To do: Write every record out again exactly as shown below.

------ Supplied records ------

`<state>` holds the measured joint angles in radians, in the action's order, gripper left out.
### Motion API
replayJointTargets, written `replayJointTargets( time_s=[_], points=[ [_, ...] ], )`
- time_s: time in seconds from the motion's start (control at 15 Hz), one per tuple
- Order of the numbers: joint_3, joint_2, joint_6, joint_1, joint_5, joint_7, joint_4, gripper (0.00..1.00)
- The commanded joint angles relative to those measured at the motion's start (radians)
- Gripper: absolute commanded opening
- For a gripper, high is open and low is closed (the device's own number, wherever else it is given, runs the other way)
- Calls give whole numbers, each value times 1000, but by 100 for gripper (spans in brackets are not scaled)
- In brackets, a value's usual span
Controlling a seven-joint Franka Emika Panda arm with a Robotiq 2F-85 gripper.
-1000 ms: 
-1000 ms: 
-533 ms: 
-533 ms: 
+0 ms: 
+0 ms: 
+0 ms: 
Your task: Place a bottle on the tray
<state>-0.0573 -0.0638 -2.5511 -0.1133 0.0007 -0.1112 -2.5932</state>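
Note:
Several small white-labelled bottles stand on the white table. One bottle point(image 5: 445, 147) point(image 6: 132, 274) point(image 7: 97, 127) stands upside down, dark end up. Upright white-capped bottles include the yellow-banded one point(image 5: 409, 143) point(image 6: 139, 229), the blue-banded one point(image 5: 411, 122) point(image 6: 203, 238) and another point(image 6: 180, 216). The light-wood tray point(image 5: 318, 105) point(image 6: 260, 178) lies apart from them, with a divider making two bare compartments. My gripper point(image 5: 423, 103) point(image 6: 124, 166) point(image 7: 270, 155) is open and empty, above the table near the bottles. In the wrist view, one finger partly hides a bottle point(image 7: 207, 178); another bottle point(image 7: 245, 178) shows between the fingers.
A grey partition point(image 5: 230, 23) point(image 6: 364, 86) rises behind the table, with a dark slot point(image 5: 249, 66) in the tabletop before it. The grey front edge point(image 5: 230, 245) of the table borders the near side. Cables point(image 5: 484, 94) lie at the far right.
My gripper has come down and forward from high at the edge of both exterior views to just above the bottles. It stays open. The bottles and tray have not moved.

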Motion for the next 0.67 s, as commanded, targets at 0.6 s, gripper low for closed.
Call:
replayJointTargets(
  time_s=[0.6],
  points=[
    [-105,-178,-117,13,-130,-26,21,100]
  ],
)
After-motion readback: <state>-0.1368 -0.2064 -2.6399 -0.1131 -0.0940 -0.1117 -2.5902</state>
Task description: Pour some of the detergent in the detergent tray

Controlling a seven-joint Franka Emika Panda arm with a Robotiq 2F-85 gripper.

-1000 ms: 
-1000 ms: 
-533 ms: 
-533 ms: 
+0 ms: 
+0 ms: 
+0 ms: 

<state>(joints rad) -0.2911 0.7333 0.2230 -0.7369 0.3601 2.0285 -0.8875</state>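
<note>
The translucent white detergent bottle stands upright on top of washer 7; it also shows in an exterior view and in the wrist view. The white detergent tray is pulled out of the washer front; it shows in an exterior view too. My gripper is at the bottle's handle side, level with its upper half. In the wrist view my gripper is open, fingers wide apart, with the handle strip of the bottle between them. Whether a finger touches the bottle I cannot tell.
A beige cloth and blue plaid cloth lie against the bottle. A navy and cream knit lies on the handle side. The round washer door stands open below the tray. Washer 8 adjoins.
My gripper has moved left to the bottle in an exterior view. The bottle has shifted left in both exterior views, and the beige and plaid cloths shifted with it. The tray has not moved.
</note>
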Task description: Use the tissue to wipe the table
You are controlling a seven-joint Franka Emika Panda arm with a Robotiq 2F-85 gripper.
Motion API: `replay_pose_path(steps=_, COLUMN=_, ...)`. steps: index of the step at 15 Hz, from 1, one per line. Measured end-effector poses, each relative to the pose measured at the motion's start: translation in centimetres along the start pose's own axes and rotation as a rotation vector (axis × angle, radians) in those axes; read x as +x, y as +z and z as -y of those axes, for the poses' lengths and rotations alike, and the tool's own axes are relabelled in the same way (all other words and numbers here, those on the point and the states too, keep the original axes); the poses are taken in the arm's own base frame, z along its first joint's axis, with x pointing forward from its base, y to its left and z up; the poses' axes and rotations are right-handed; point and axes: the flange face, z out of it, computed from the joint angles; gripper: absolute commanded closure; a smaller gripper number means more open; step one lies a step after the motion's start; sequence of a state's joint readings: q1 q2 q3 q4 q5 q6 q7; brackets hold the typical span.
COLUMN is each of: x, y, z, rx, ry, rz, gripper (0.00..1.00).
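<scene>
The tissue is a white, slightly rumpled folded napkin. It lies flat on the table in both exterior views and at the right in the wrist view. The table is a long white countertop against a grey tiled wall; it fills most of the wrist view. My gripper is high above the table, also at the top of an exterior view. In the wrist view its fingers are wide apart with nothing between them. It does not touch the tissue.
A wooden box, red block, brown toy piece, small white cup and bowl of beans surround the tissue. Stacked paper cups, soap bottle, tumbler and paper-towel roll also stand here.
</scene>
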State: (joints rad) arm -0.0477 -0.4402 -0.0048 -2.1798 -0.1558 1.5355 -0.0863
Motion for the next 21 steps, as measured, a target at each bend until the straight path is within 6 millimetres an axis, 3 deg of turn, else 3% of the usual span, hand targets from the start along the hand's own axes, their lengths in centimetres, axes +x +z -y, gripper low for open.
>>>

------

Written answer:
`<state>` holds the measured joint angles in radians, in the action's order, gripper left out.
### Motion API
replayJointTargets, written `replayJointTargets( time_s=[_], points=[ [_, ...] ], )`
- time_s: time in seconds from the motion's start (control at 15 Hz), one per tuple
- Order of the numbers: joint_3, joint_2, joint_6, joint_1, joint_5, joint_7, joint_4, gripper (0.00..1.00)
- The commanded joint angles relative to those measured at the motion's start (radians)
- Gripper: absolute commanded opening
- For a gripper, high is open and low is closed (the device's own number, wherever else it is given, runs the other way)
- Calls give whole numbers, each value times 1000, but by 100 for gripper (spans in brackets are not scaled)
- In brackets, a value's usual span
Controlling a seven-joint Franka Emika Panda arm with a Robotiq 2F-85 gripper.
-1000 ms: 
-1000 ms: 
-533 ms: 
-533 ms: 
+0 ms: 
+0 ms: 
+0 ms: 
Your task: Place a bottle on the tray
<state>-0.0573 -0.0638 -2.5511 -0.1133 0.0007 -0.1112 -2.5932</state>
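Note:
Several small white-labelled bottles stand on the white table. One bottle point(image 5: 445, 147) point(image 6: 132, 274) point(image 7: 97, 127) stands upside down, dark end up. Upright white-capped bottles include the yellow-banded one point(image 5: 409, 143) point(image 6: 139, 229), the blue-banded one point(image 5: 411, 122) point(image 6: 203, 238) and another point(image 6: 180, 216). The light-wood tray point(image 5: 318, 105) point(image 6: 260, 178) lies apart from them, with a divider making two bare compartments. My gripper point(image 5: 423, 103) point(image 6: 124, 166) point(image 7: 270, 155) is open and empty, above the table near the bottles. In the wrist view, one finger partly hides a bottle point(image 7: 207, 178); another bottle point(image 7: 245, 178) shows between the fingers.
A grey partition point(image 5: 230, 23) point(image 6: 364, 86) rises behind the table, with a dark slot point(image 5: 249, 66) in the tabletop before it. The grey front edge point(image 5: 230, 245) of the table borders the near side. Cables point(image 5: 484, 94) lie at the far right.
My gripper has come down and forward from high at the edge of both exterior views to just above the bottles. It stays open. The bottles and tray have not moved.
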
Motion for the next 0.67 s, as commanded, targets at 0.6 s, gripper low for closed.
Call:
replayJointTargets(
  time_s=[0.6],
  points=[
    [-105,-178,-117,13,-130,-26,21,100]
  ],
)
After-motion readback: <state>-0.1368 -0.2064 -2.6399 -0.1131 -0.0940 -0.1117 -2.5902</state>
Task description: Pour some of the detergent in the detergent tray

Controlling a seven-joint Franka Emika Panda arm with a Robotiq 2F-85 gripper.

-1000 ms: 
-1000 ms: 
-533 ms: 
-533 ms: 
+0 ms: 
+0 ms: 
+0 ms: 

<state>(joints rad) -0.2911 0.7333 0.2230 -0.7369 0.3601 2.0285 -0.8875</state>
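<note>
The translucent white detergent bottle stands upright on top of washer 7; it also shows in an exterior view and in the wrist view. The white detergent tray is pulled out of the washer front; it shows in an exterior view too. My gripper is at the bottle's handle side, level with its upper half. In the wrist view my gripper is open, fingers wide apart, with the handle strip of the bottle between them. Whether a finger touches the bottle I cannot tell.
A beige cloth and blue plaid cloth lie against the bottle. A navy and cream knit lies on the handle side. The round washer door stands open below the tray. Washer 8 adjoins.
My gripper has moved left to the bottle in an exterior view. The bottle has shifted left in both exterior views, and the beige and plaid cloths shifted with it. The tray has not moved.
</note>
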Task description: Use the tissue to wipe the table
You are controlling a seven-joint Franka Emika Panda arm with a Robotiq 2F-85 gripper.
Motion API: `replay_pose_path(steps=_, COLUMN=_, ...)`. steps: index of the step at 15 Hz, from 1, one per line. Measured end-effector poses, each relative to the pose measured at the motion's start: translation in centimetres along the start pose's own axes and rotation as a rotation vector (axis × angle, radians) in those axes; read x as +x, y as +z and z as -y of those axes, for the poses' lengths and rotations alike, and the tool's own axes are relabelled in the same way (all other words and numbers here, those on the point and the states too, keep the original axes); the poses are taken in the arm's own base frame, z along its first joint's axis, with x pointing forward from its base, y to its left and z up; the poses' axes and rotations are right-handed; point and axes: the flange face, z out of it, computed from the joint angles; gripper: absolute commanded closure; a smaller gripper number means more open; step one lies a step after the motion's start; sequence of a state's joint readings: q1 q2 q3 q4 q5 q6 q7; brackets hold the typical span.
COLUMN is each of: x, y, z, rx, ry, rz, gripper (0.00..1.00).
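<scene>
The tissue is a white, slightly rumpled folded napkin. It lies flat on the table in both exterior views and at the right in the wrist view. The table is a long white countertop against a grey tiled wall; it fills most of the wrist view. My gripper is high above the table, also at the top of an exterior view. In the wrist view its fingers are wide apart with nothing between them. It does not touch the tissue.
A wooden box, red block, brown toy piece, small white cup and bowl of beans surround the tissue. Stacked paper cups, soap bottle, tumbler and paper-towel roll also stand here.
</scene>
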State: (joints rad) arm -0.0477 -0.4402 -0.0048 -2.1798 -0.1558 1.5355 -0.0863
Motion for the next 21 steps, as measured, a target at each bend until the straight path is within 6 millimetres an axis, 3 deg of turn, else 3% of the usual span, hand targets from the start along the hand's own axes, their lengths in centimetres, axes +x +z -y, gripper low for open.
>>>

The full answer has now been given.